Sequential chunk processing: read_sync and write_sync process chunks sequentially in a for-loop, with no parallelism. For the target use case (MemoryStore, LocalStore), this is optimal: MemoryStore is a dict lookup (~1us), LocalStore is a file read that benefits from OS page cache, and Python's GIL prevents true parallelism for CPU-bound codec work anyway. The async path with concurrent_map is better for remote stores where IO latency can be overlapped.

Any type annotations: The read_sync and write_sync methods on SyncCodecPipeline use Any for the byte_getter/byte_setter type in the batch_info tuples.
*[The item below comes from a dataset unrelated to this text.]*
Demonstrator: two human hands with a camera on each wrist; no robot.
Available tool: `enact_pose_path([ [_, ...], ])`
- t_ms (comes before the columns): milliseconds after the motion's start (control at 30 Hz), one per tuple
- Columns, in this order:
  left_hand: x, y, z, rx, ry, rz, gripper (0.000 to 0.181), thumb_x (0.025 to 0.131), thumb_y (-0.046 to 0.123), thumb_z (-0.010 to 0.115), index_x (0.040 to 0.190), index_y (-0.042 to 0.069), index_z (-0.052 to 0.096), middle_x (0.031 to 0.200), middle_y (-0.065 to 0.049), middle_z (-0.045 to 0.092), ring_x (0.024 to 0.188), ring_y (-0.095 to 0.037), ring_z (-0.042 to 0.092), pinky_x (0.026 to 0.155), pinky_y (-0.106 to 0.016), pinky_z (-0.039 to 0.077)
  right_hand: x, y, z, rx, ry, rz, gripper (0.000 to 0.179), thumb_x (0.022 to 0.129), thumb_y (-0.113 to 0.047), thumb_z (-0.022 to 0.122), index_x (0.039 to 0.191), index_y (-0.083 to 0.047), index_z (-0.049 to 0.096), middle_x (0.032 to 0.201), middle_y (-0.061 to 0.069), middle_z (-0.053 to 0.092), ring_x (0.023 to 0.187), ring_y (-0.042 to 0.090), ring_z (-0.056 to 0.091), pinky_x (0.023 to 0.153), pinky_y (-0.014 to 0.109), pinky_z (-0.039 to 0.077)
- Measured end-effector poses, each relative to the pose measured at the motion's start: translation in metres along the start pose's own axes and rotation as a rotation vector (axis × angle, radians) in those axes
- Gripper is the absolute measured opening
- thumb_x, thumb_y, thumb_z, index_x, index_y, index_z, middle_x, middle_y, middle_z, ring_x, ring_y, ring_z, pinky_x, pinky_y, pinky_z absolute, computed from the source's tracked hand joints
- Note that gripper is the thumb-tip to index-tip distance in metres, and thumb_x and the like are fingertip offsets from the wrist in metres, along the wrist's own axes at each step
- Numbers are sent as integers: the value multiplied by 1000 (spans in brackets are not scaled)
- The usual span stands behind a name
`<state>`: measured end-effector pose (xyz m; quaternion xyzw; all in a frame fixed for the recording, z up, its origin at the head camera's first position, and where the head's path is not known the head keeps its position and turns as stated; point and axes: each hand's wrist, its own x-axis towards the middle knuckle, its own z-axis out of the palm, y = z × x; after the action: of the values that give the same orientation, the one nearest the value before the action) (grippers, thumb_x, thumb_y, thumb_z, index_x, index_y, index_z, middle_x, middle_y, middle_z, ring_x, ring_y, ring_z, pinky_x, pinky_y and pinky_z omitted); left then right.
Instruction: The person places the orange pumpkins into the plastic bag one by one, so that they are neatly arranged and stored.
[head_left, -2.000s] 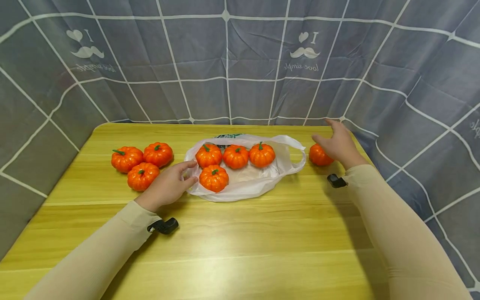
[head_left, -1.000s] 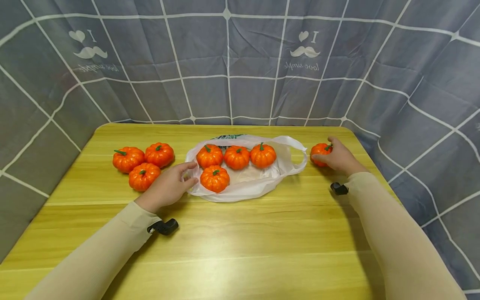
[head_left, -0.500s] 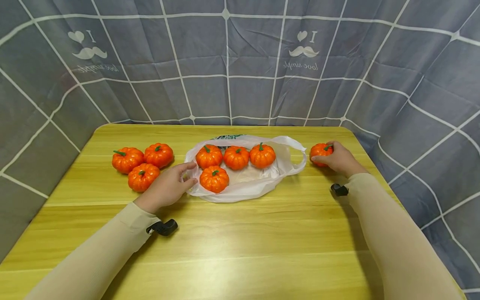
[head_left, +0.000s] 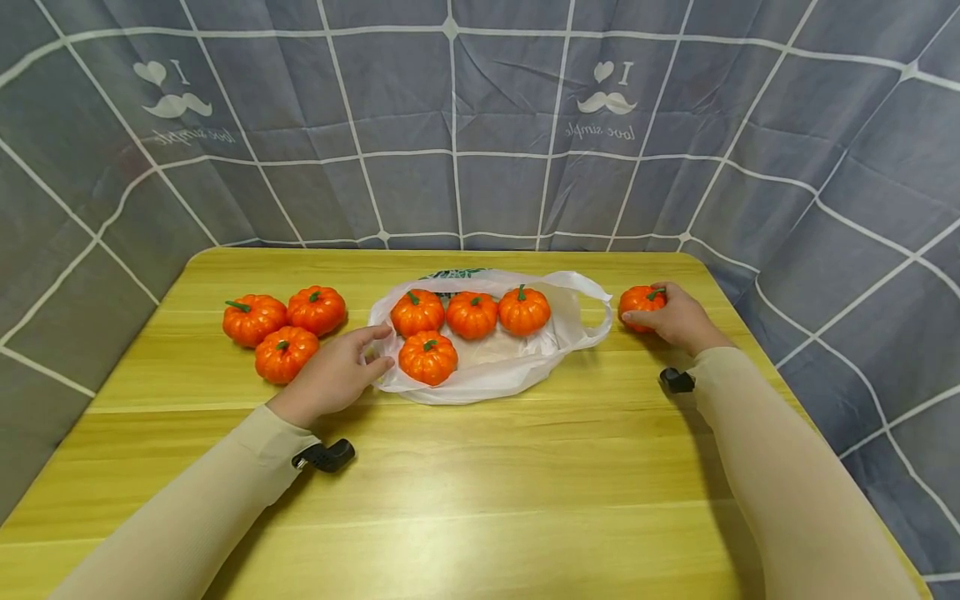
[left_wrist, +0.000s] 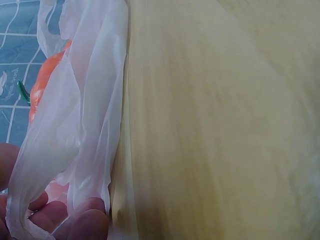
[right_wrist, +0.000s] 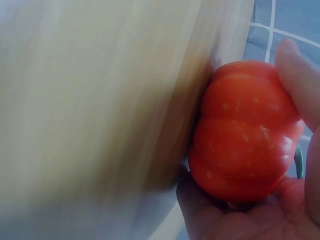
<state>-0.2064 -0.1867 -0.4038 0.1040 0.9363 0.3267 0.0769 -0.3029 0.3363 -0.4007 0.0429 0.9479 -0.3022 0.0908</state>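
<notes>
A white plastic bag (head_left: 498, 379) lies spread on the table with its mouth gaping upward, and several small orange pumpkins (head_left: 472, 315) with green stems sit in it. At the bag's left end my left hand (head_left: 330, 375) holds the edge of the plastic; in the left wrist view the thin film (left_wrist: 95, 100) runs among the fingers. My right hand (head_left: 684, 321) grips a single pumpkin (head_left: 639, 307) right of the bag, thumb on the near side and fingers behind. The right wrist view shows this pumpkin (right_wrist: 245, 130) close up between thumb and fingers, at the table surface.
Three more pumpkins (head_left: 283, 353) stand grouped on the left, beside the left hand. The bag's handle loop (head_left: 596, 312) reaches toward the right-hand pumpkin. A grey checked curtain (head_left: 405, 125) hangs behind and beside the yellow wooden table (head_left: 480, 500).
My right hand has come down from above the right-hand pumpkin and now grips it; the pumpkin's stem has turned into view. My left hand stays at the bag's left end.
</notes>
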Motion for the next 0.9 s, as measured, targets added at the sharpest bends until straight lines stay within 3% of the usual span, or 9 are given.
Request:
enact_pose_path([
  [267, 0, -1, 1, 2, 7, 4, 59, 104, 31, 64, 158, 10, 48, 154, -14, 57, 64, -22, 45, 63, -35, 42, -2, -3, -2, -12, 0, 3, 101, 92, -51, 77, 157, 9, 27, 151, 35, 43, 131, 49, 45, 120, 61, 35],
  [400, 1, -1, 0, 5, 10, 5, 60, 104, 31, 65, 158, 10, 48, 151, -14, 59, 65, -22, 45, 63, -35, 43, -2, -3, -2, -20, -2, 3, 100, 93, -50, 76, 157, 9, 26, 152, 36, 42, 132, 50, 45, 120, 61, 34],
  [533, 0, -1, 0, 17, 12, 9, 60, 104, 32, 64, 158, 10, 49, 123, -14, 68, 64, -21, 44, 64, -35, 42, -1, -4, -1, -29, -3, 0, 100, 93, -49, 76, 157, 9, 26, 152, 36, 42, 132, 50, 44, 120, 61, 34],
  [633, 1, -1, 0, 19, 10, 7, 60, 104, 32, 64, 158, 11, 49, 96, -12, 62, 61, -20, 43, 61, -34, 41, -1, -4, -1, -31, -4, 1, 100, 93, -50, 76, 157, 9, 26, 152, 36, 42, 132, 50, 44, 120, 62, 34],
  [900, 0, 0, -1, 16, 7, 6, 60, 104, 31, 65, 158, 11, 48, 83, -7, 52, 56, -18, 41, 58, -32, 40, 0, -2, -2, -20, -14, 11, 101, 93, -51, 76, 157, 9, 26, 151, 35, 42, 131, 50, 45, 120, 62, 34],
])
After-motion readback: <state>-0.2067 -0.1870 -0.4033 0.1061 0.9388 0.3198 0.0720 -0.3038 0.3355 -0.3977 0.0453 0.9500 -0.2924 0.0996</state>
This avoids modifying the ByteGetter/ByteSetter protocols, which are public API. The runtime type is always StorePath, which has the sync methods; the type system just can't express this constraint through the existing protocol hierarchy.

No sync partial decode/encode: Sharding's decode_partial / encode_partial methods are inherently async (they issue byte-range reads to the store). Rather than adding sync variants to the sharding codec (which would require significant refactoring), we simply fall back to the sync() path for sharded arrays. This is the right tradeoff because sharded arrays typically involve remote stores where async IO is beneficial anyway.